The history of Halloween

The history of Halloween

Madison Lowe, Addison Colvin, and Elizabeth White

The first day of fall was just a few days ago so why not talk about the best part of it: Halloween! time of year is one of the most fun ways to celebrate fall as it has always been known for 2 things that are accepted on the day which normally aren’t on any other: eating endless candy and dressing up in costumes. These 2 traditions first began with the ancient Celtic festival of Samhain, where bonfires were a popular occasion for people to get together and wear costumes to ward off ghosts. As the day first began with ways of celebrating it, such as these, it has evolved over the years.

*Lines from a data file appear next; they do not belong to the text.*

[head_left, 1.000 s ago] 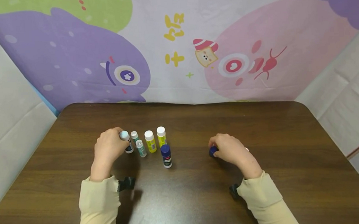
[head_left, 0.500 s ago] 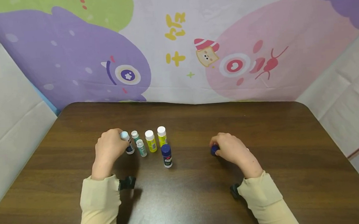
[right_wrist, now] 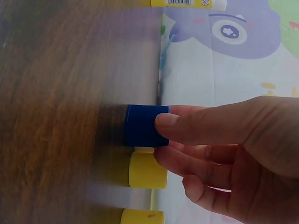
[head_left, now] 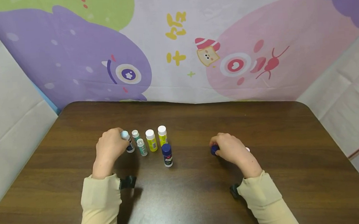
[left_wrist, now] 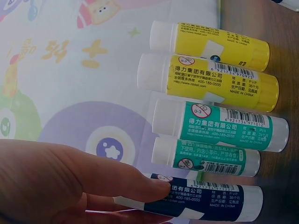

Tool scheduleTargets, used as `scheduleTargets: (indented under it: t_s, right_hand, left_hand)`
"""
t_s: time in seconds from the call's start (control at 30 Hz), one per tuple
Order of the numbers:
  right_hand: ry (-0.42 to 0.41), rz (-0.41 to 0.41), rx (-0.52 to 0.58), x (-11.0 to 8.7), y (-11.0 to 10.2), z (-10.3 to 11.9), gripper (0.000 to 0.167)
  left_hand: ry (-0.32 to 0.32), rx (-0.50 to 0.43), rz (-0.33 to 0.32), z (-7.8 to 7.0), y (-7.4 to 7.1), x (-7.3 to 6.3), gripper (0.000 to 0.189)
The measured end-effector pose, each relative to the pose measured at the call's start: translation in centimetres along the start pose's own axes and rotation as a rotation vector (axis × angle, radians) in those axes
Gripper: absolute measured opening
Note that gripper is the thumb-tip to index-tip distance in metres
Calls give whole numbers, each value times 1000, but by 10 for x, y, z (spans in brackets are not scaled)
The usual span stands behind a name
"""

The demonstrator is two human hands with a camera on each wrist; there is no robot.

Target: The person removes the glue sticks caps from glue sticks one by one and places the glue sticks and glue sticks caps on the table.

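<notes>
My left hand point(head_left: 110, 148) grips a navy glue stick point(left_wrist: 210, 201) standing upright at the left end of a group, its pale top showing beside the fingers in the head view. Beside it are two green glue sticks point(left_wrist: 236, 125) and two yellow glue sticks point(left_wrist: 222, 86) with white tops. Off to the right, my right hand point(head_left: 230, 149) pinches a blue cap point(right_wrist: 144, 126) between thumb and fingers, low at the tabletop. Two yellow caps point(right_wrist: 147, 171) stand near that hand in the right wrist view; the hand hides them in the head view.
Another navy glue stick point(head_left: 167, 158) with a blue cap stands in front of the yellow ones. A small white object point(head_left: 247, 149) shows partly behind the right wrist. The brown wooden table point(head_left: 191, 194) meets a printed cartoon cloth point(head_left: 184, 87) at its far edge.
</notes>
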State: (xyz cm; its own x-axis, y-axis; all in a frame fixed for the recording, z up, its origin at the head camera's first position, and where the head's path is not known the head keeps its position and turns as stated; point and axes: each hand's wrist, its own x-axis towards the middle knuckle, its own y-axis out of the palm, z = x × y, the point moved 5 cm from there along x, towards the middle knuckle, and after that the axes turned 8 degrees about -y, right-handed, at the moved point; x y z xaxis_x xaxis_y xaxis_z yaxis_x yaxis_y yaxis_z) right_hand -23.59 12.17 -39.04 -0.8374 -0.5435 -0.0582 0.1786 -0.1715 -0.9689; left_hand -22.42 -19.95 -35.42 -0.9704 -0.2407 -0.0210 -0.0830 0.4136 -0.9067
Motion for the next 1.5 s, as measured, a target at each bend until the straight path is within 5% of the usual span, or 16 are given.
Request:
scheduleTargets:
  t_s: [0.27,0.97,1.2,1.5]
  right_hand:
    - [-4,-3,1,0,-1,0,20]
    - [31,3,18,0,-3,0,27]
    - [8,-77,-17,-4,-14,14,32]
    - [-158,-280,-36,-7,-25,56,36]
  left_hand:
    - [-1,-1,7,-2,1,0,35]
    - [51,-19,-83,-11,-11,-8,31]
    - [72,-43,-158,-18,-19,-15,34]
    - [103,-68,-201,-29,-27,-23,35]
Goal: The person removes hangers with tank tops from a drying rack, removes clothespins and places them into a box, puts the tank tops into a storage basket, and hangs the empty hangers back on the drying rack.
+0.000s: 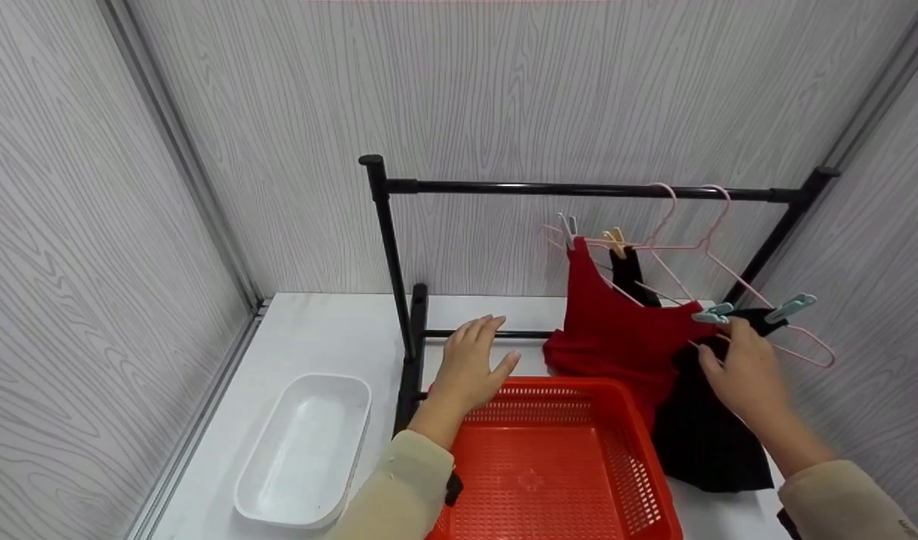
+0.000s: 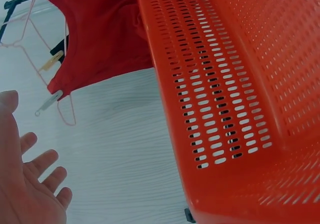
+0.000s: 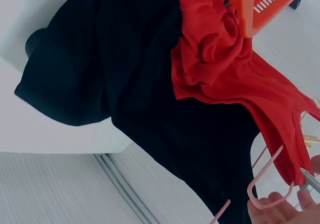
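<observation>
A red sleeveless garment (image 1: 616,330) hangs on a pink hanger (image 1: 718,217), pegged by a pale clothespin (image 1: 570,229) and a teal clothespin (image 1: 712,313). My right hand (image 1: 751,375) is at the garment's right strap, fingertips beside the teal clothespin, thumb spread apart below. In the right wrist view, its fingers (image 3: 280,209) lie by the hanger's curved end. Behind hangs a black garment (image 1: 714,427) with a yellow clothespin (image 1: 615,241) and another teal clothespin (image 1: 791,307). My left hand (image 1: 470,364), fingers extended and empty, hovers over the far left rim of the red basket (image 1: 534,480).
A black rack (image 1: 519,187) stands behind the basket, its left post (image 1: 391,255) rising near my left hand. A white tray (image 1: 305,450) sits on the white table (image 1: 279,337) at left. Wood-grain panels (image 1: 279,112) enclose the back and sides.
</observation>
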`<state>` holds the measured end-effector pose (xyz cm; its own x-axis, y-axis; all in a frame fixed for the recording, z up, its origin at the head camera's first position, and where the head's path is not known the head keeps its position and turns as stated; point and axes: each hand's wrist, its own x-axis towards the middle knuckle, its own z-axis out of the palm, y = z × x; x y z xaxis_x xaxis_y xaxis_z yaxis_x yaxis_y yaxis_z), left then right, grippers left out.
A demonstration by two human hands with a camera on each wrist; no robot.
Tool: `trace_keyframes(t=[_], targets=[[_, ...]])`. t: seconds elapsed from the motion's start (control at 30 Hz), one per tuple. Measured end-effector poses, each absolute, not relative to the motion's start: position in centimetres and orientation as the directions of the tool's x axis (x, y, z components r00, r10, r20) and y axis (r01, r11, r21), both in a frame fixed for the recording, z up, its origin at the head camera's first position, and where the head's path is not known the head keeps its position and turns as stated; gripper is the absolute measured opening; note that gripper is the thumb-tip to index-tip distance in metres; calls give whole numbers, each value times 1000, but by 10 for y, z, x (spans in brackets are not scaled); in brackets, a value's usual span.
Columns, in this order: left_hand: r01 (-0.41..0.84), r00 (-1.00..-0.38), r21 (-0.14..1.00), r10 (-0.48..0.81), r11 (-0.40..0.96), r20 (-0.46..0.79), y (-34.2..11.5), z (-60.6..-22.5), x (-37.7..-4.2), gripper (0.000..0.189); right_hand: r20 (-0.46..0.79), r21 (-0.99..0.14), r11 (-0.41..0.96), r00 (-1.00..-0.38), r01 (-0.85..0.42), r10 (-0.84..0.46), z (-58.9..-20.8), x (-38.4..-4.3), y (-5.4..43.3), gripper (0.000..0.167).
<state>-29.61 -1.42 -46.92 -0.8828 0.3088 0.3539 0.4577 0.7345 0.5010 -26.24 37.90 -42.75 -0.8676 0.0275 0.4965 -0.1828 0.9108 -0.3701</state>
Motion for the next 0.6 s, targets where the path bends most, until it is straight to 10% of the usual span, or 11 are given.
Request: trace_keyframes(t=[0.6], targets=[[352,-936,627,250,695,249,14,-494,-304,67,380,-472,874,-921,-114,85,-429,-277,376,34]])
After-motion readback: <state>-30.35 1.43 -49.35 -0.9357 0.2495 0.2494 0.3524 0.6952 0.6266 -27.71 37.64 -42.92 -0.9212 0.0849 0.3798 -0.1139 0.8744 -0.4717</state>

First being observed in countries other than America, Halloween first made its appearance here in the second half of the nineteenth century. When new immigrants flooded our country, they brought the tradition of celebrating Halloween with them and this gave way to welcoming the spooky day to the United States. Americans then began to dressing up in costumes every year the day came around and they would go door to door asking for candy, food, or money. Soon being named, “trick-or-treating”, we are still taking after these very people, going all over town seeing who will be the first to fill their bag full. 

Along with dressing up and going trick-or-treating, many people take pride in the day with pumpkin carving. Pumpkin carving is another very popular tradition that originated from overseas, first beginning with the Irish. These were the first cultural group that started the carving, and as they did not have pumpkins available in their country they would use turnips instead. Placing ember inside the turnips, they saw this as a way to ward off evil spirits. Today, we are still carrying on this tradition but with a less serious meaning. Pumpkin carving continues to stand around as one of the most enjoyable ways families or individuals can spend Halloween, as they continue to carry on the tradition from many years ago. 

Halloween, now in 2019, still exist as one of the most widely celebrated days in our country. As you suit up in your favorite costume or get ready to binge eat on candy don’t forget you are still living out the legacy of history’s first day observed for horror. October 31st is going to sneak up on us sooner than we may expect, so get ready to creep it real on the spookiest day of the year.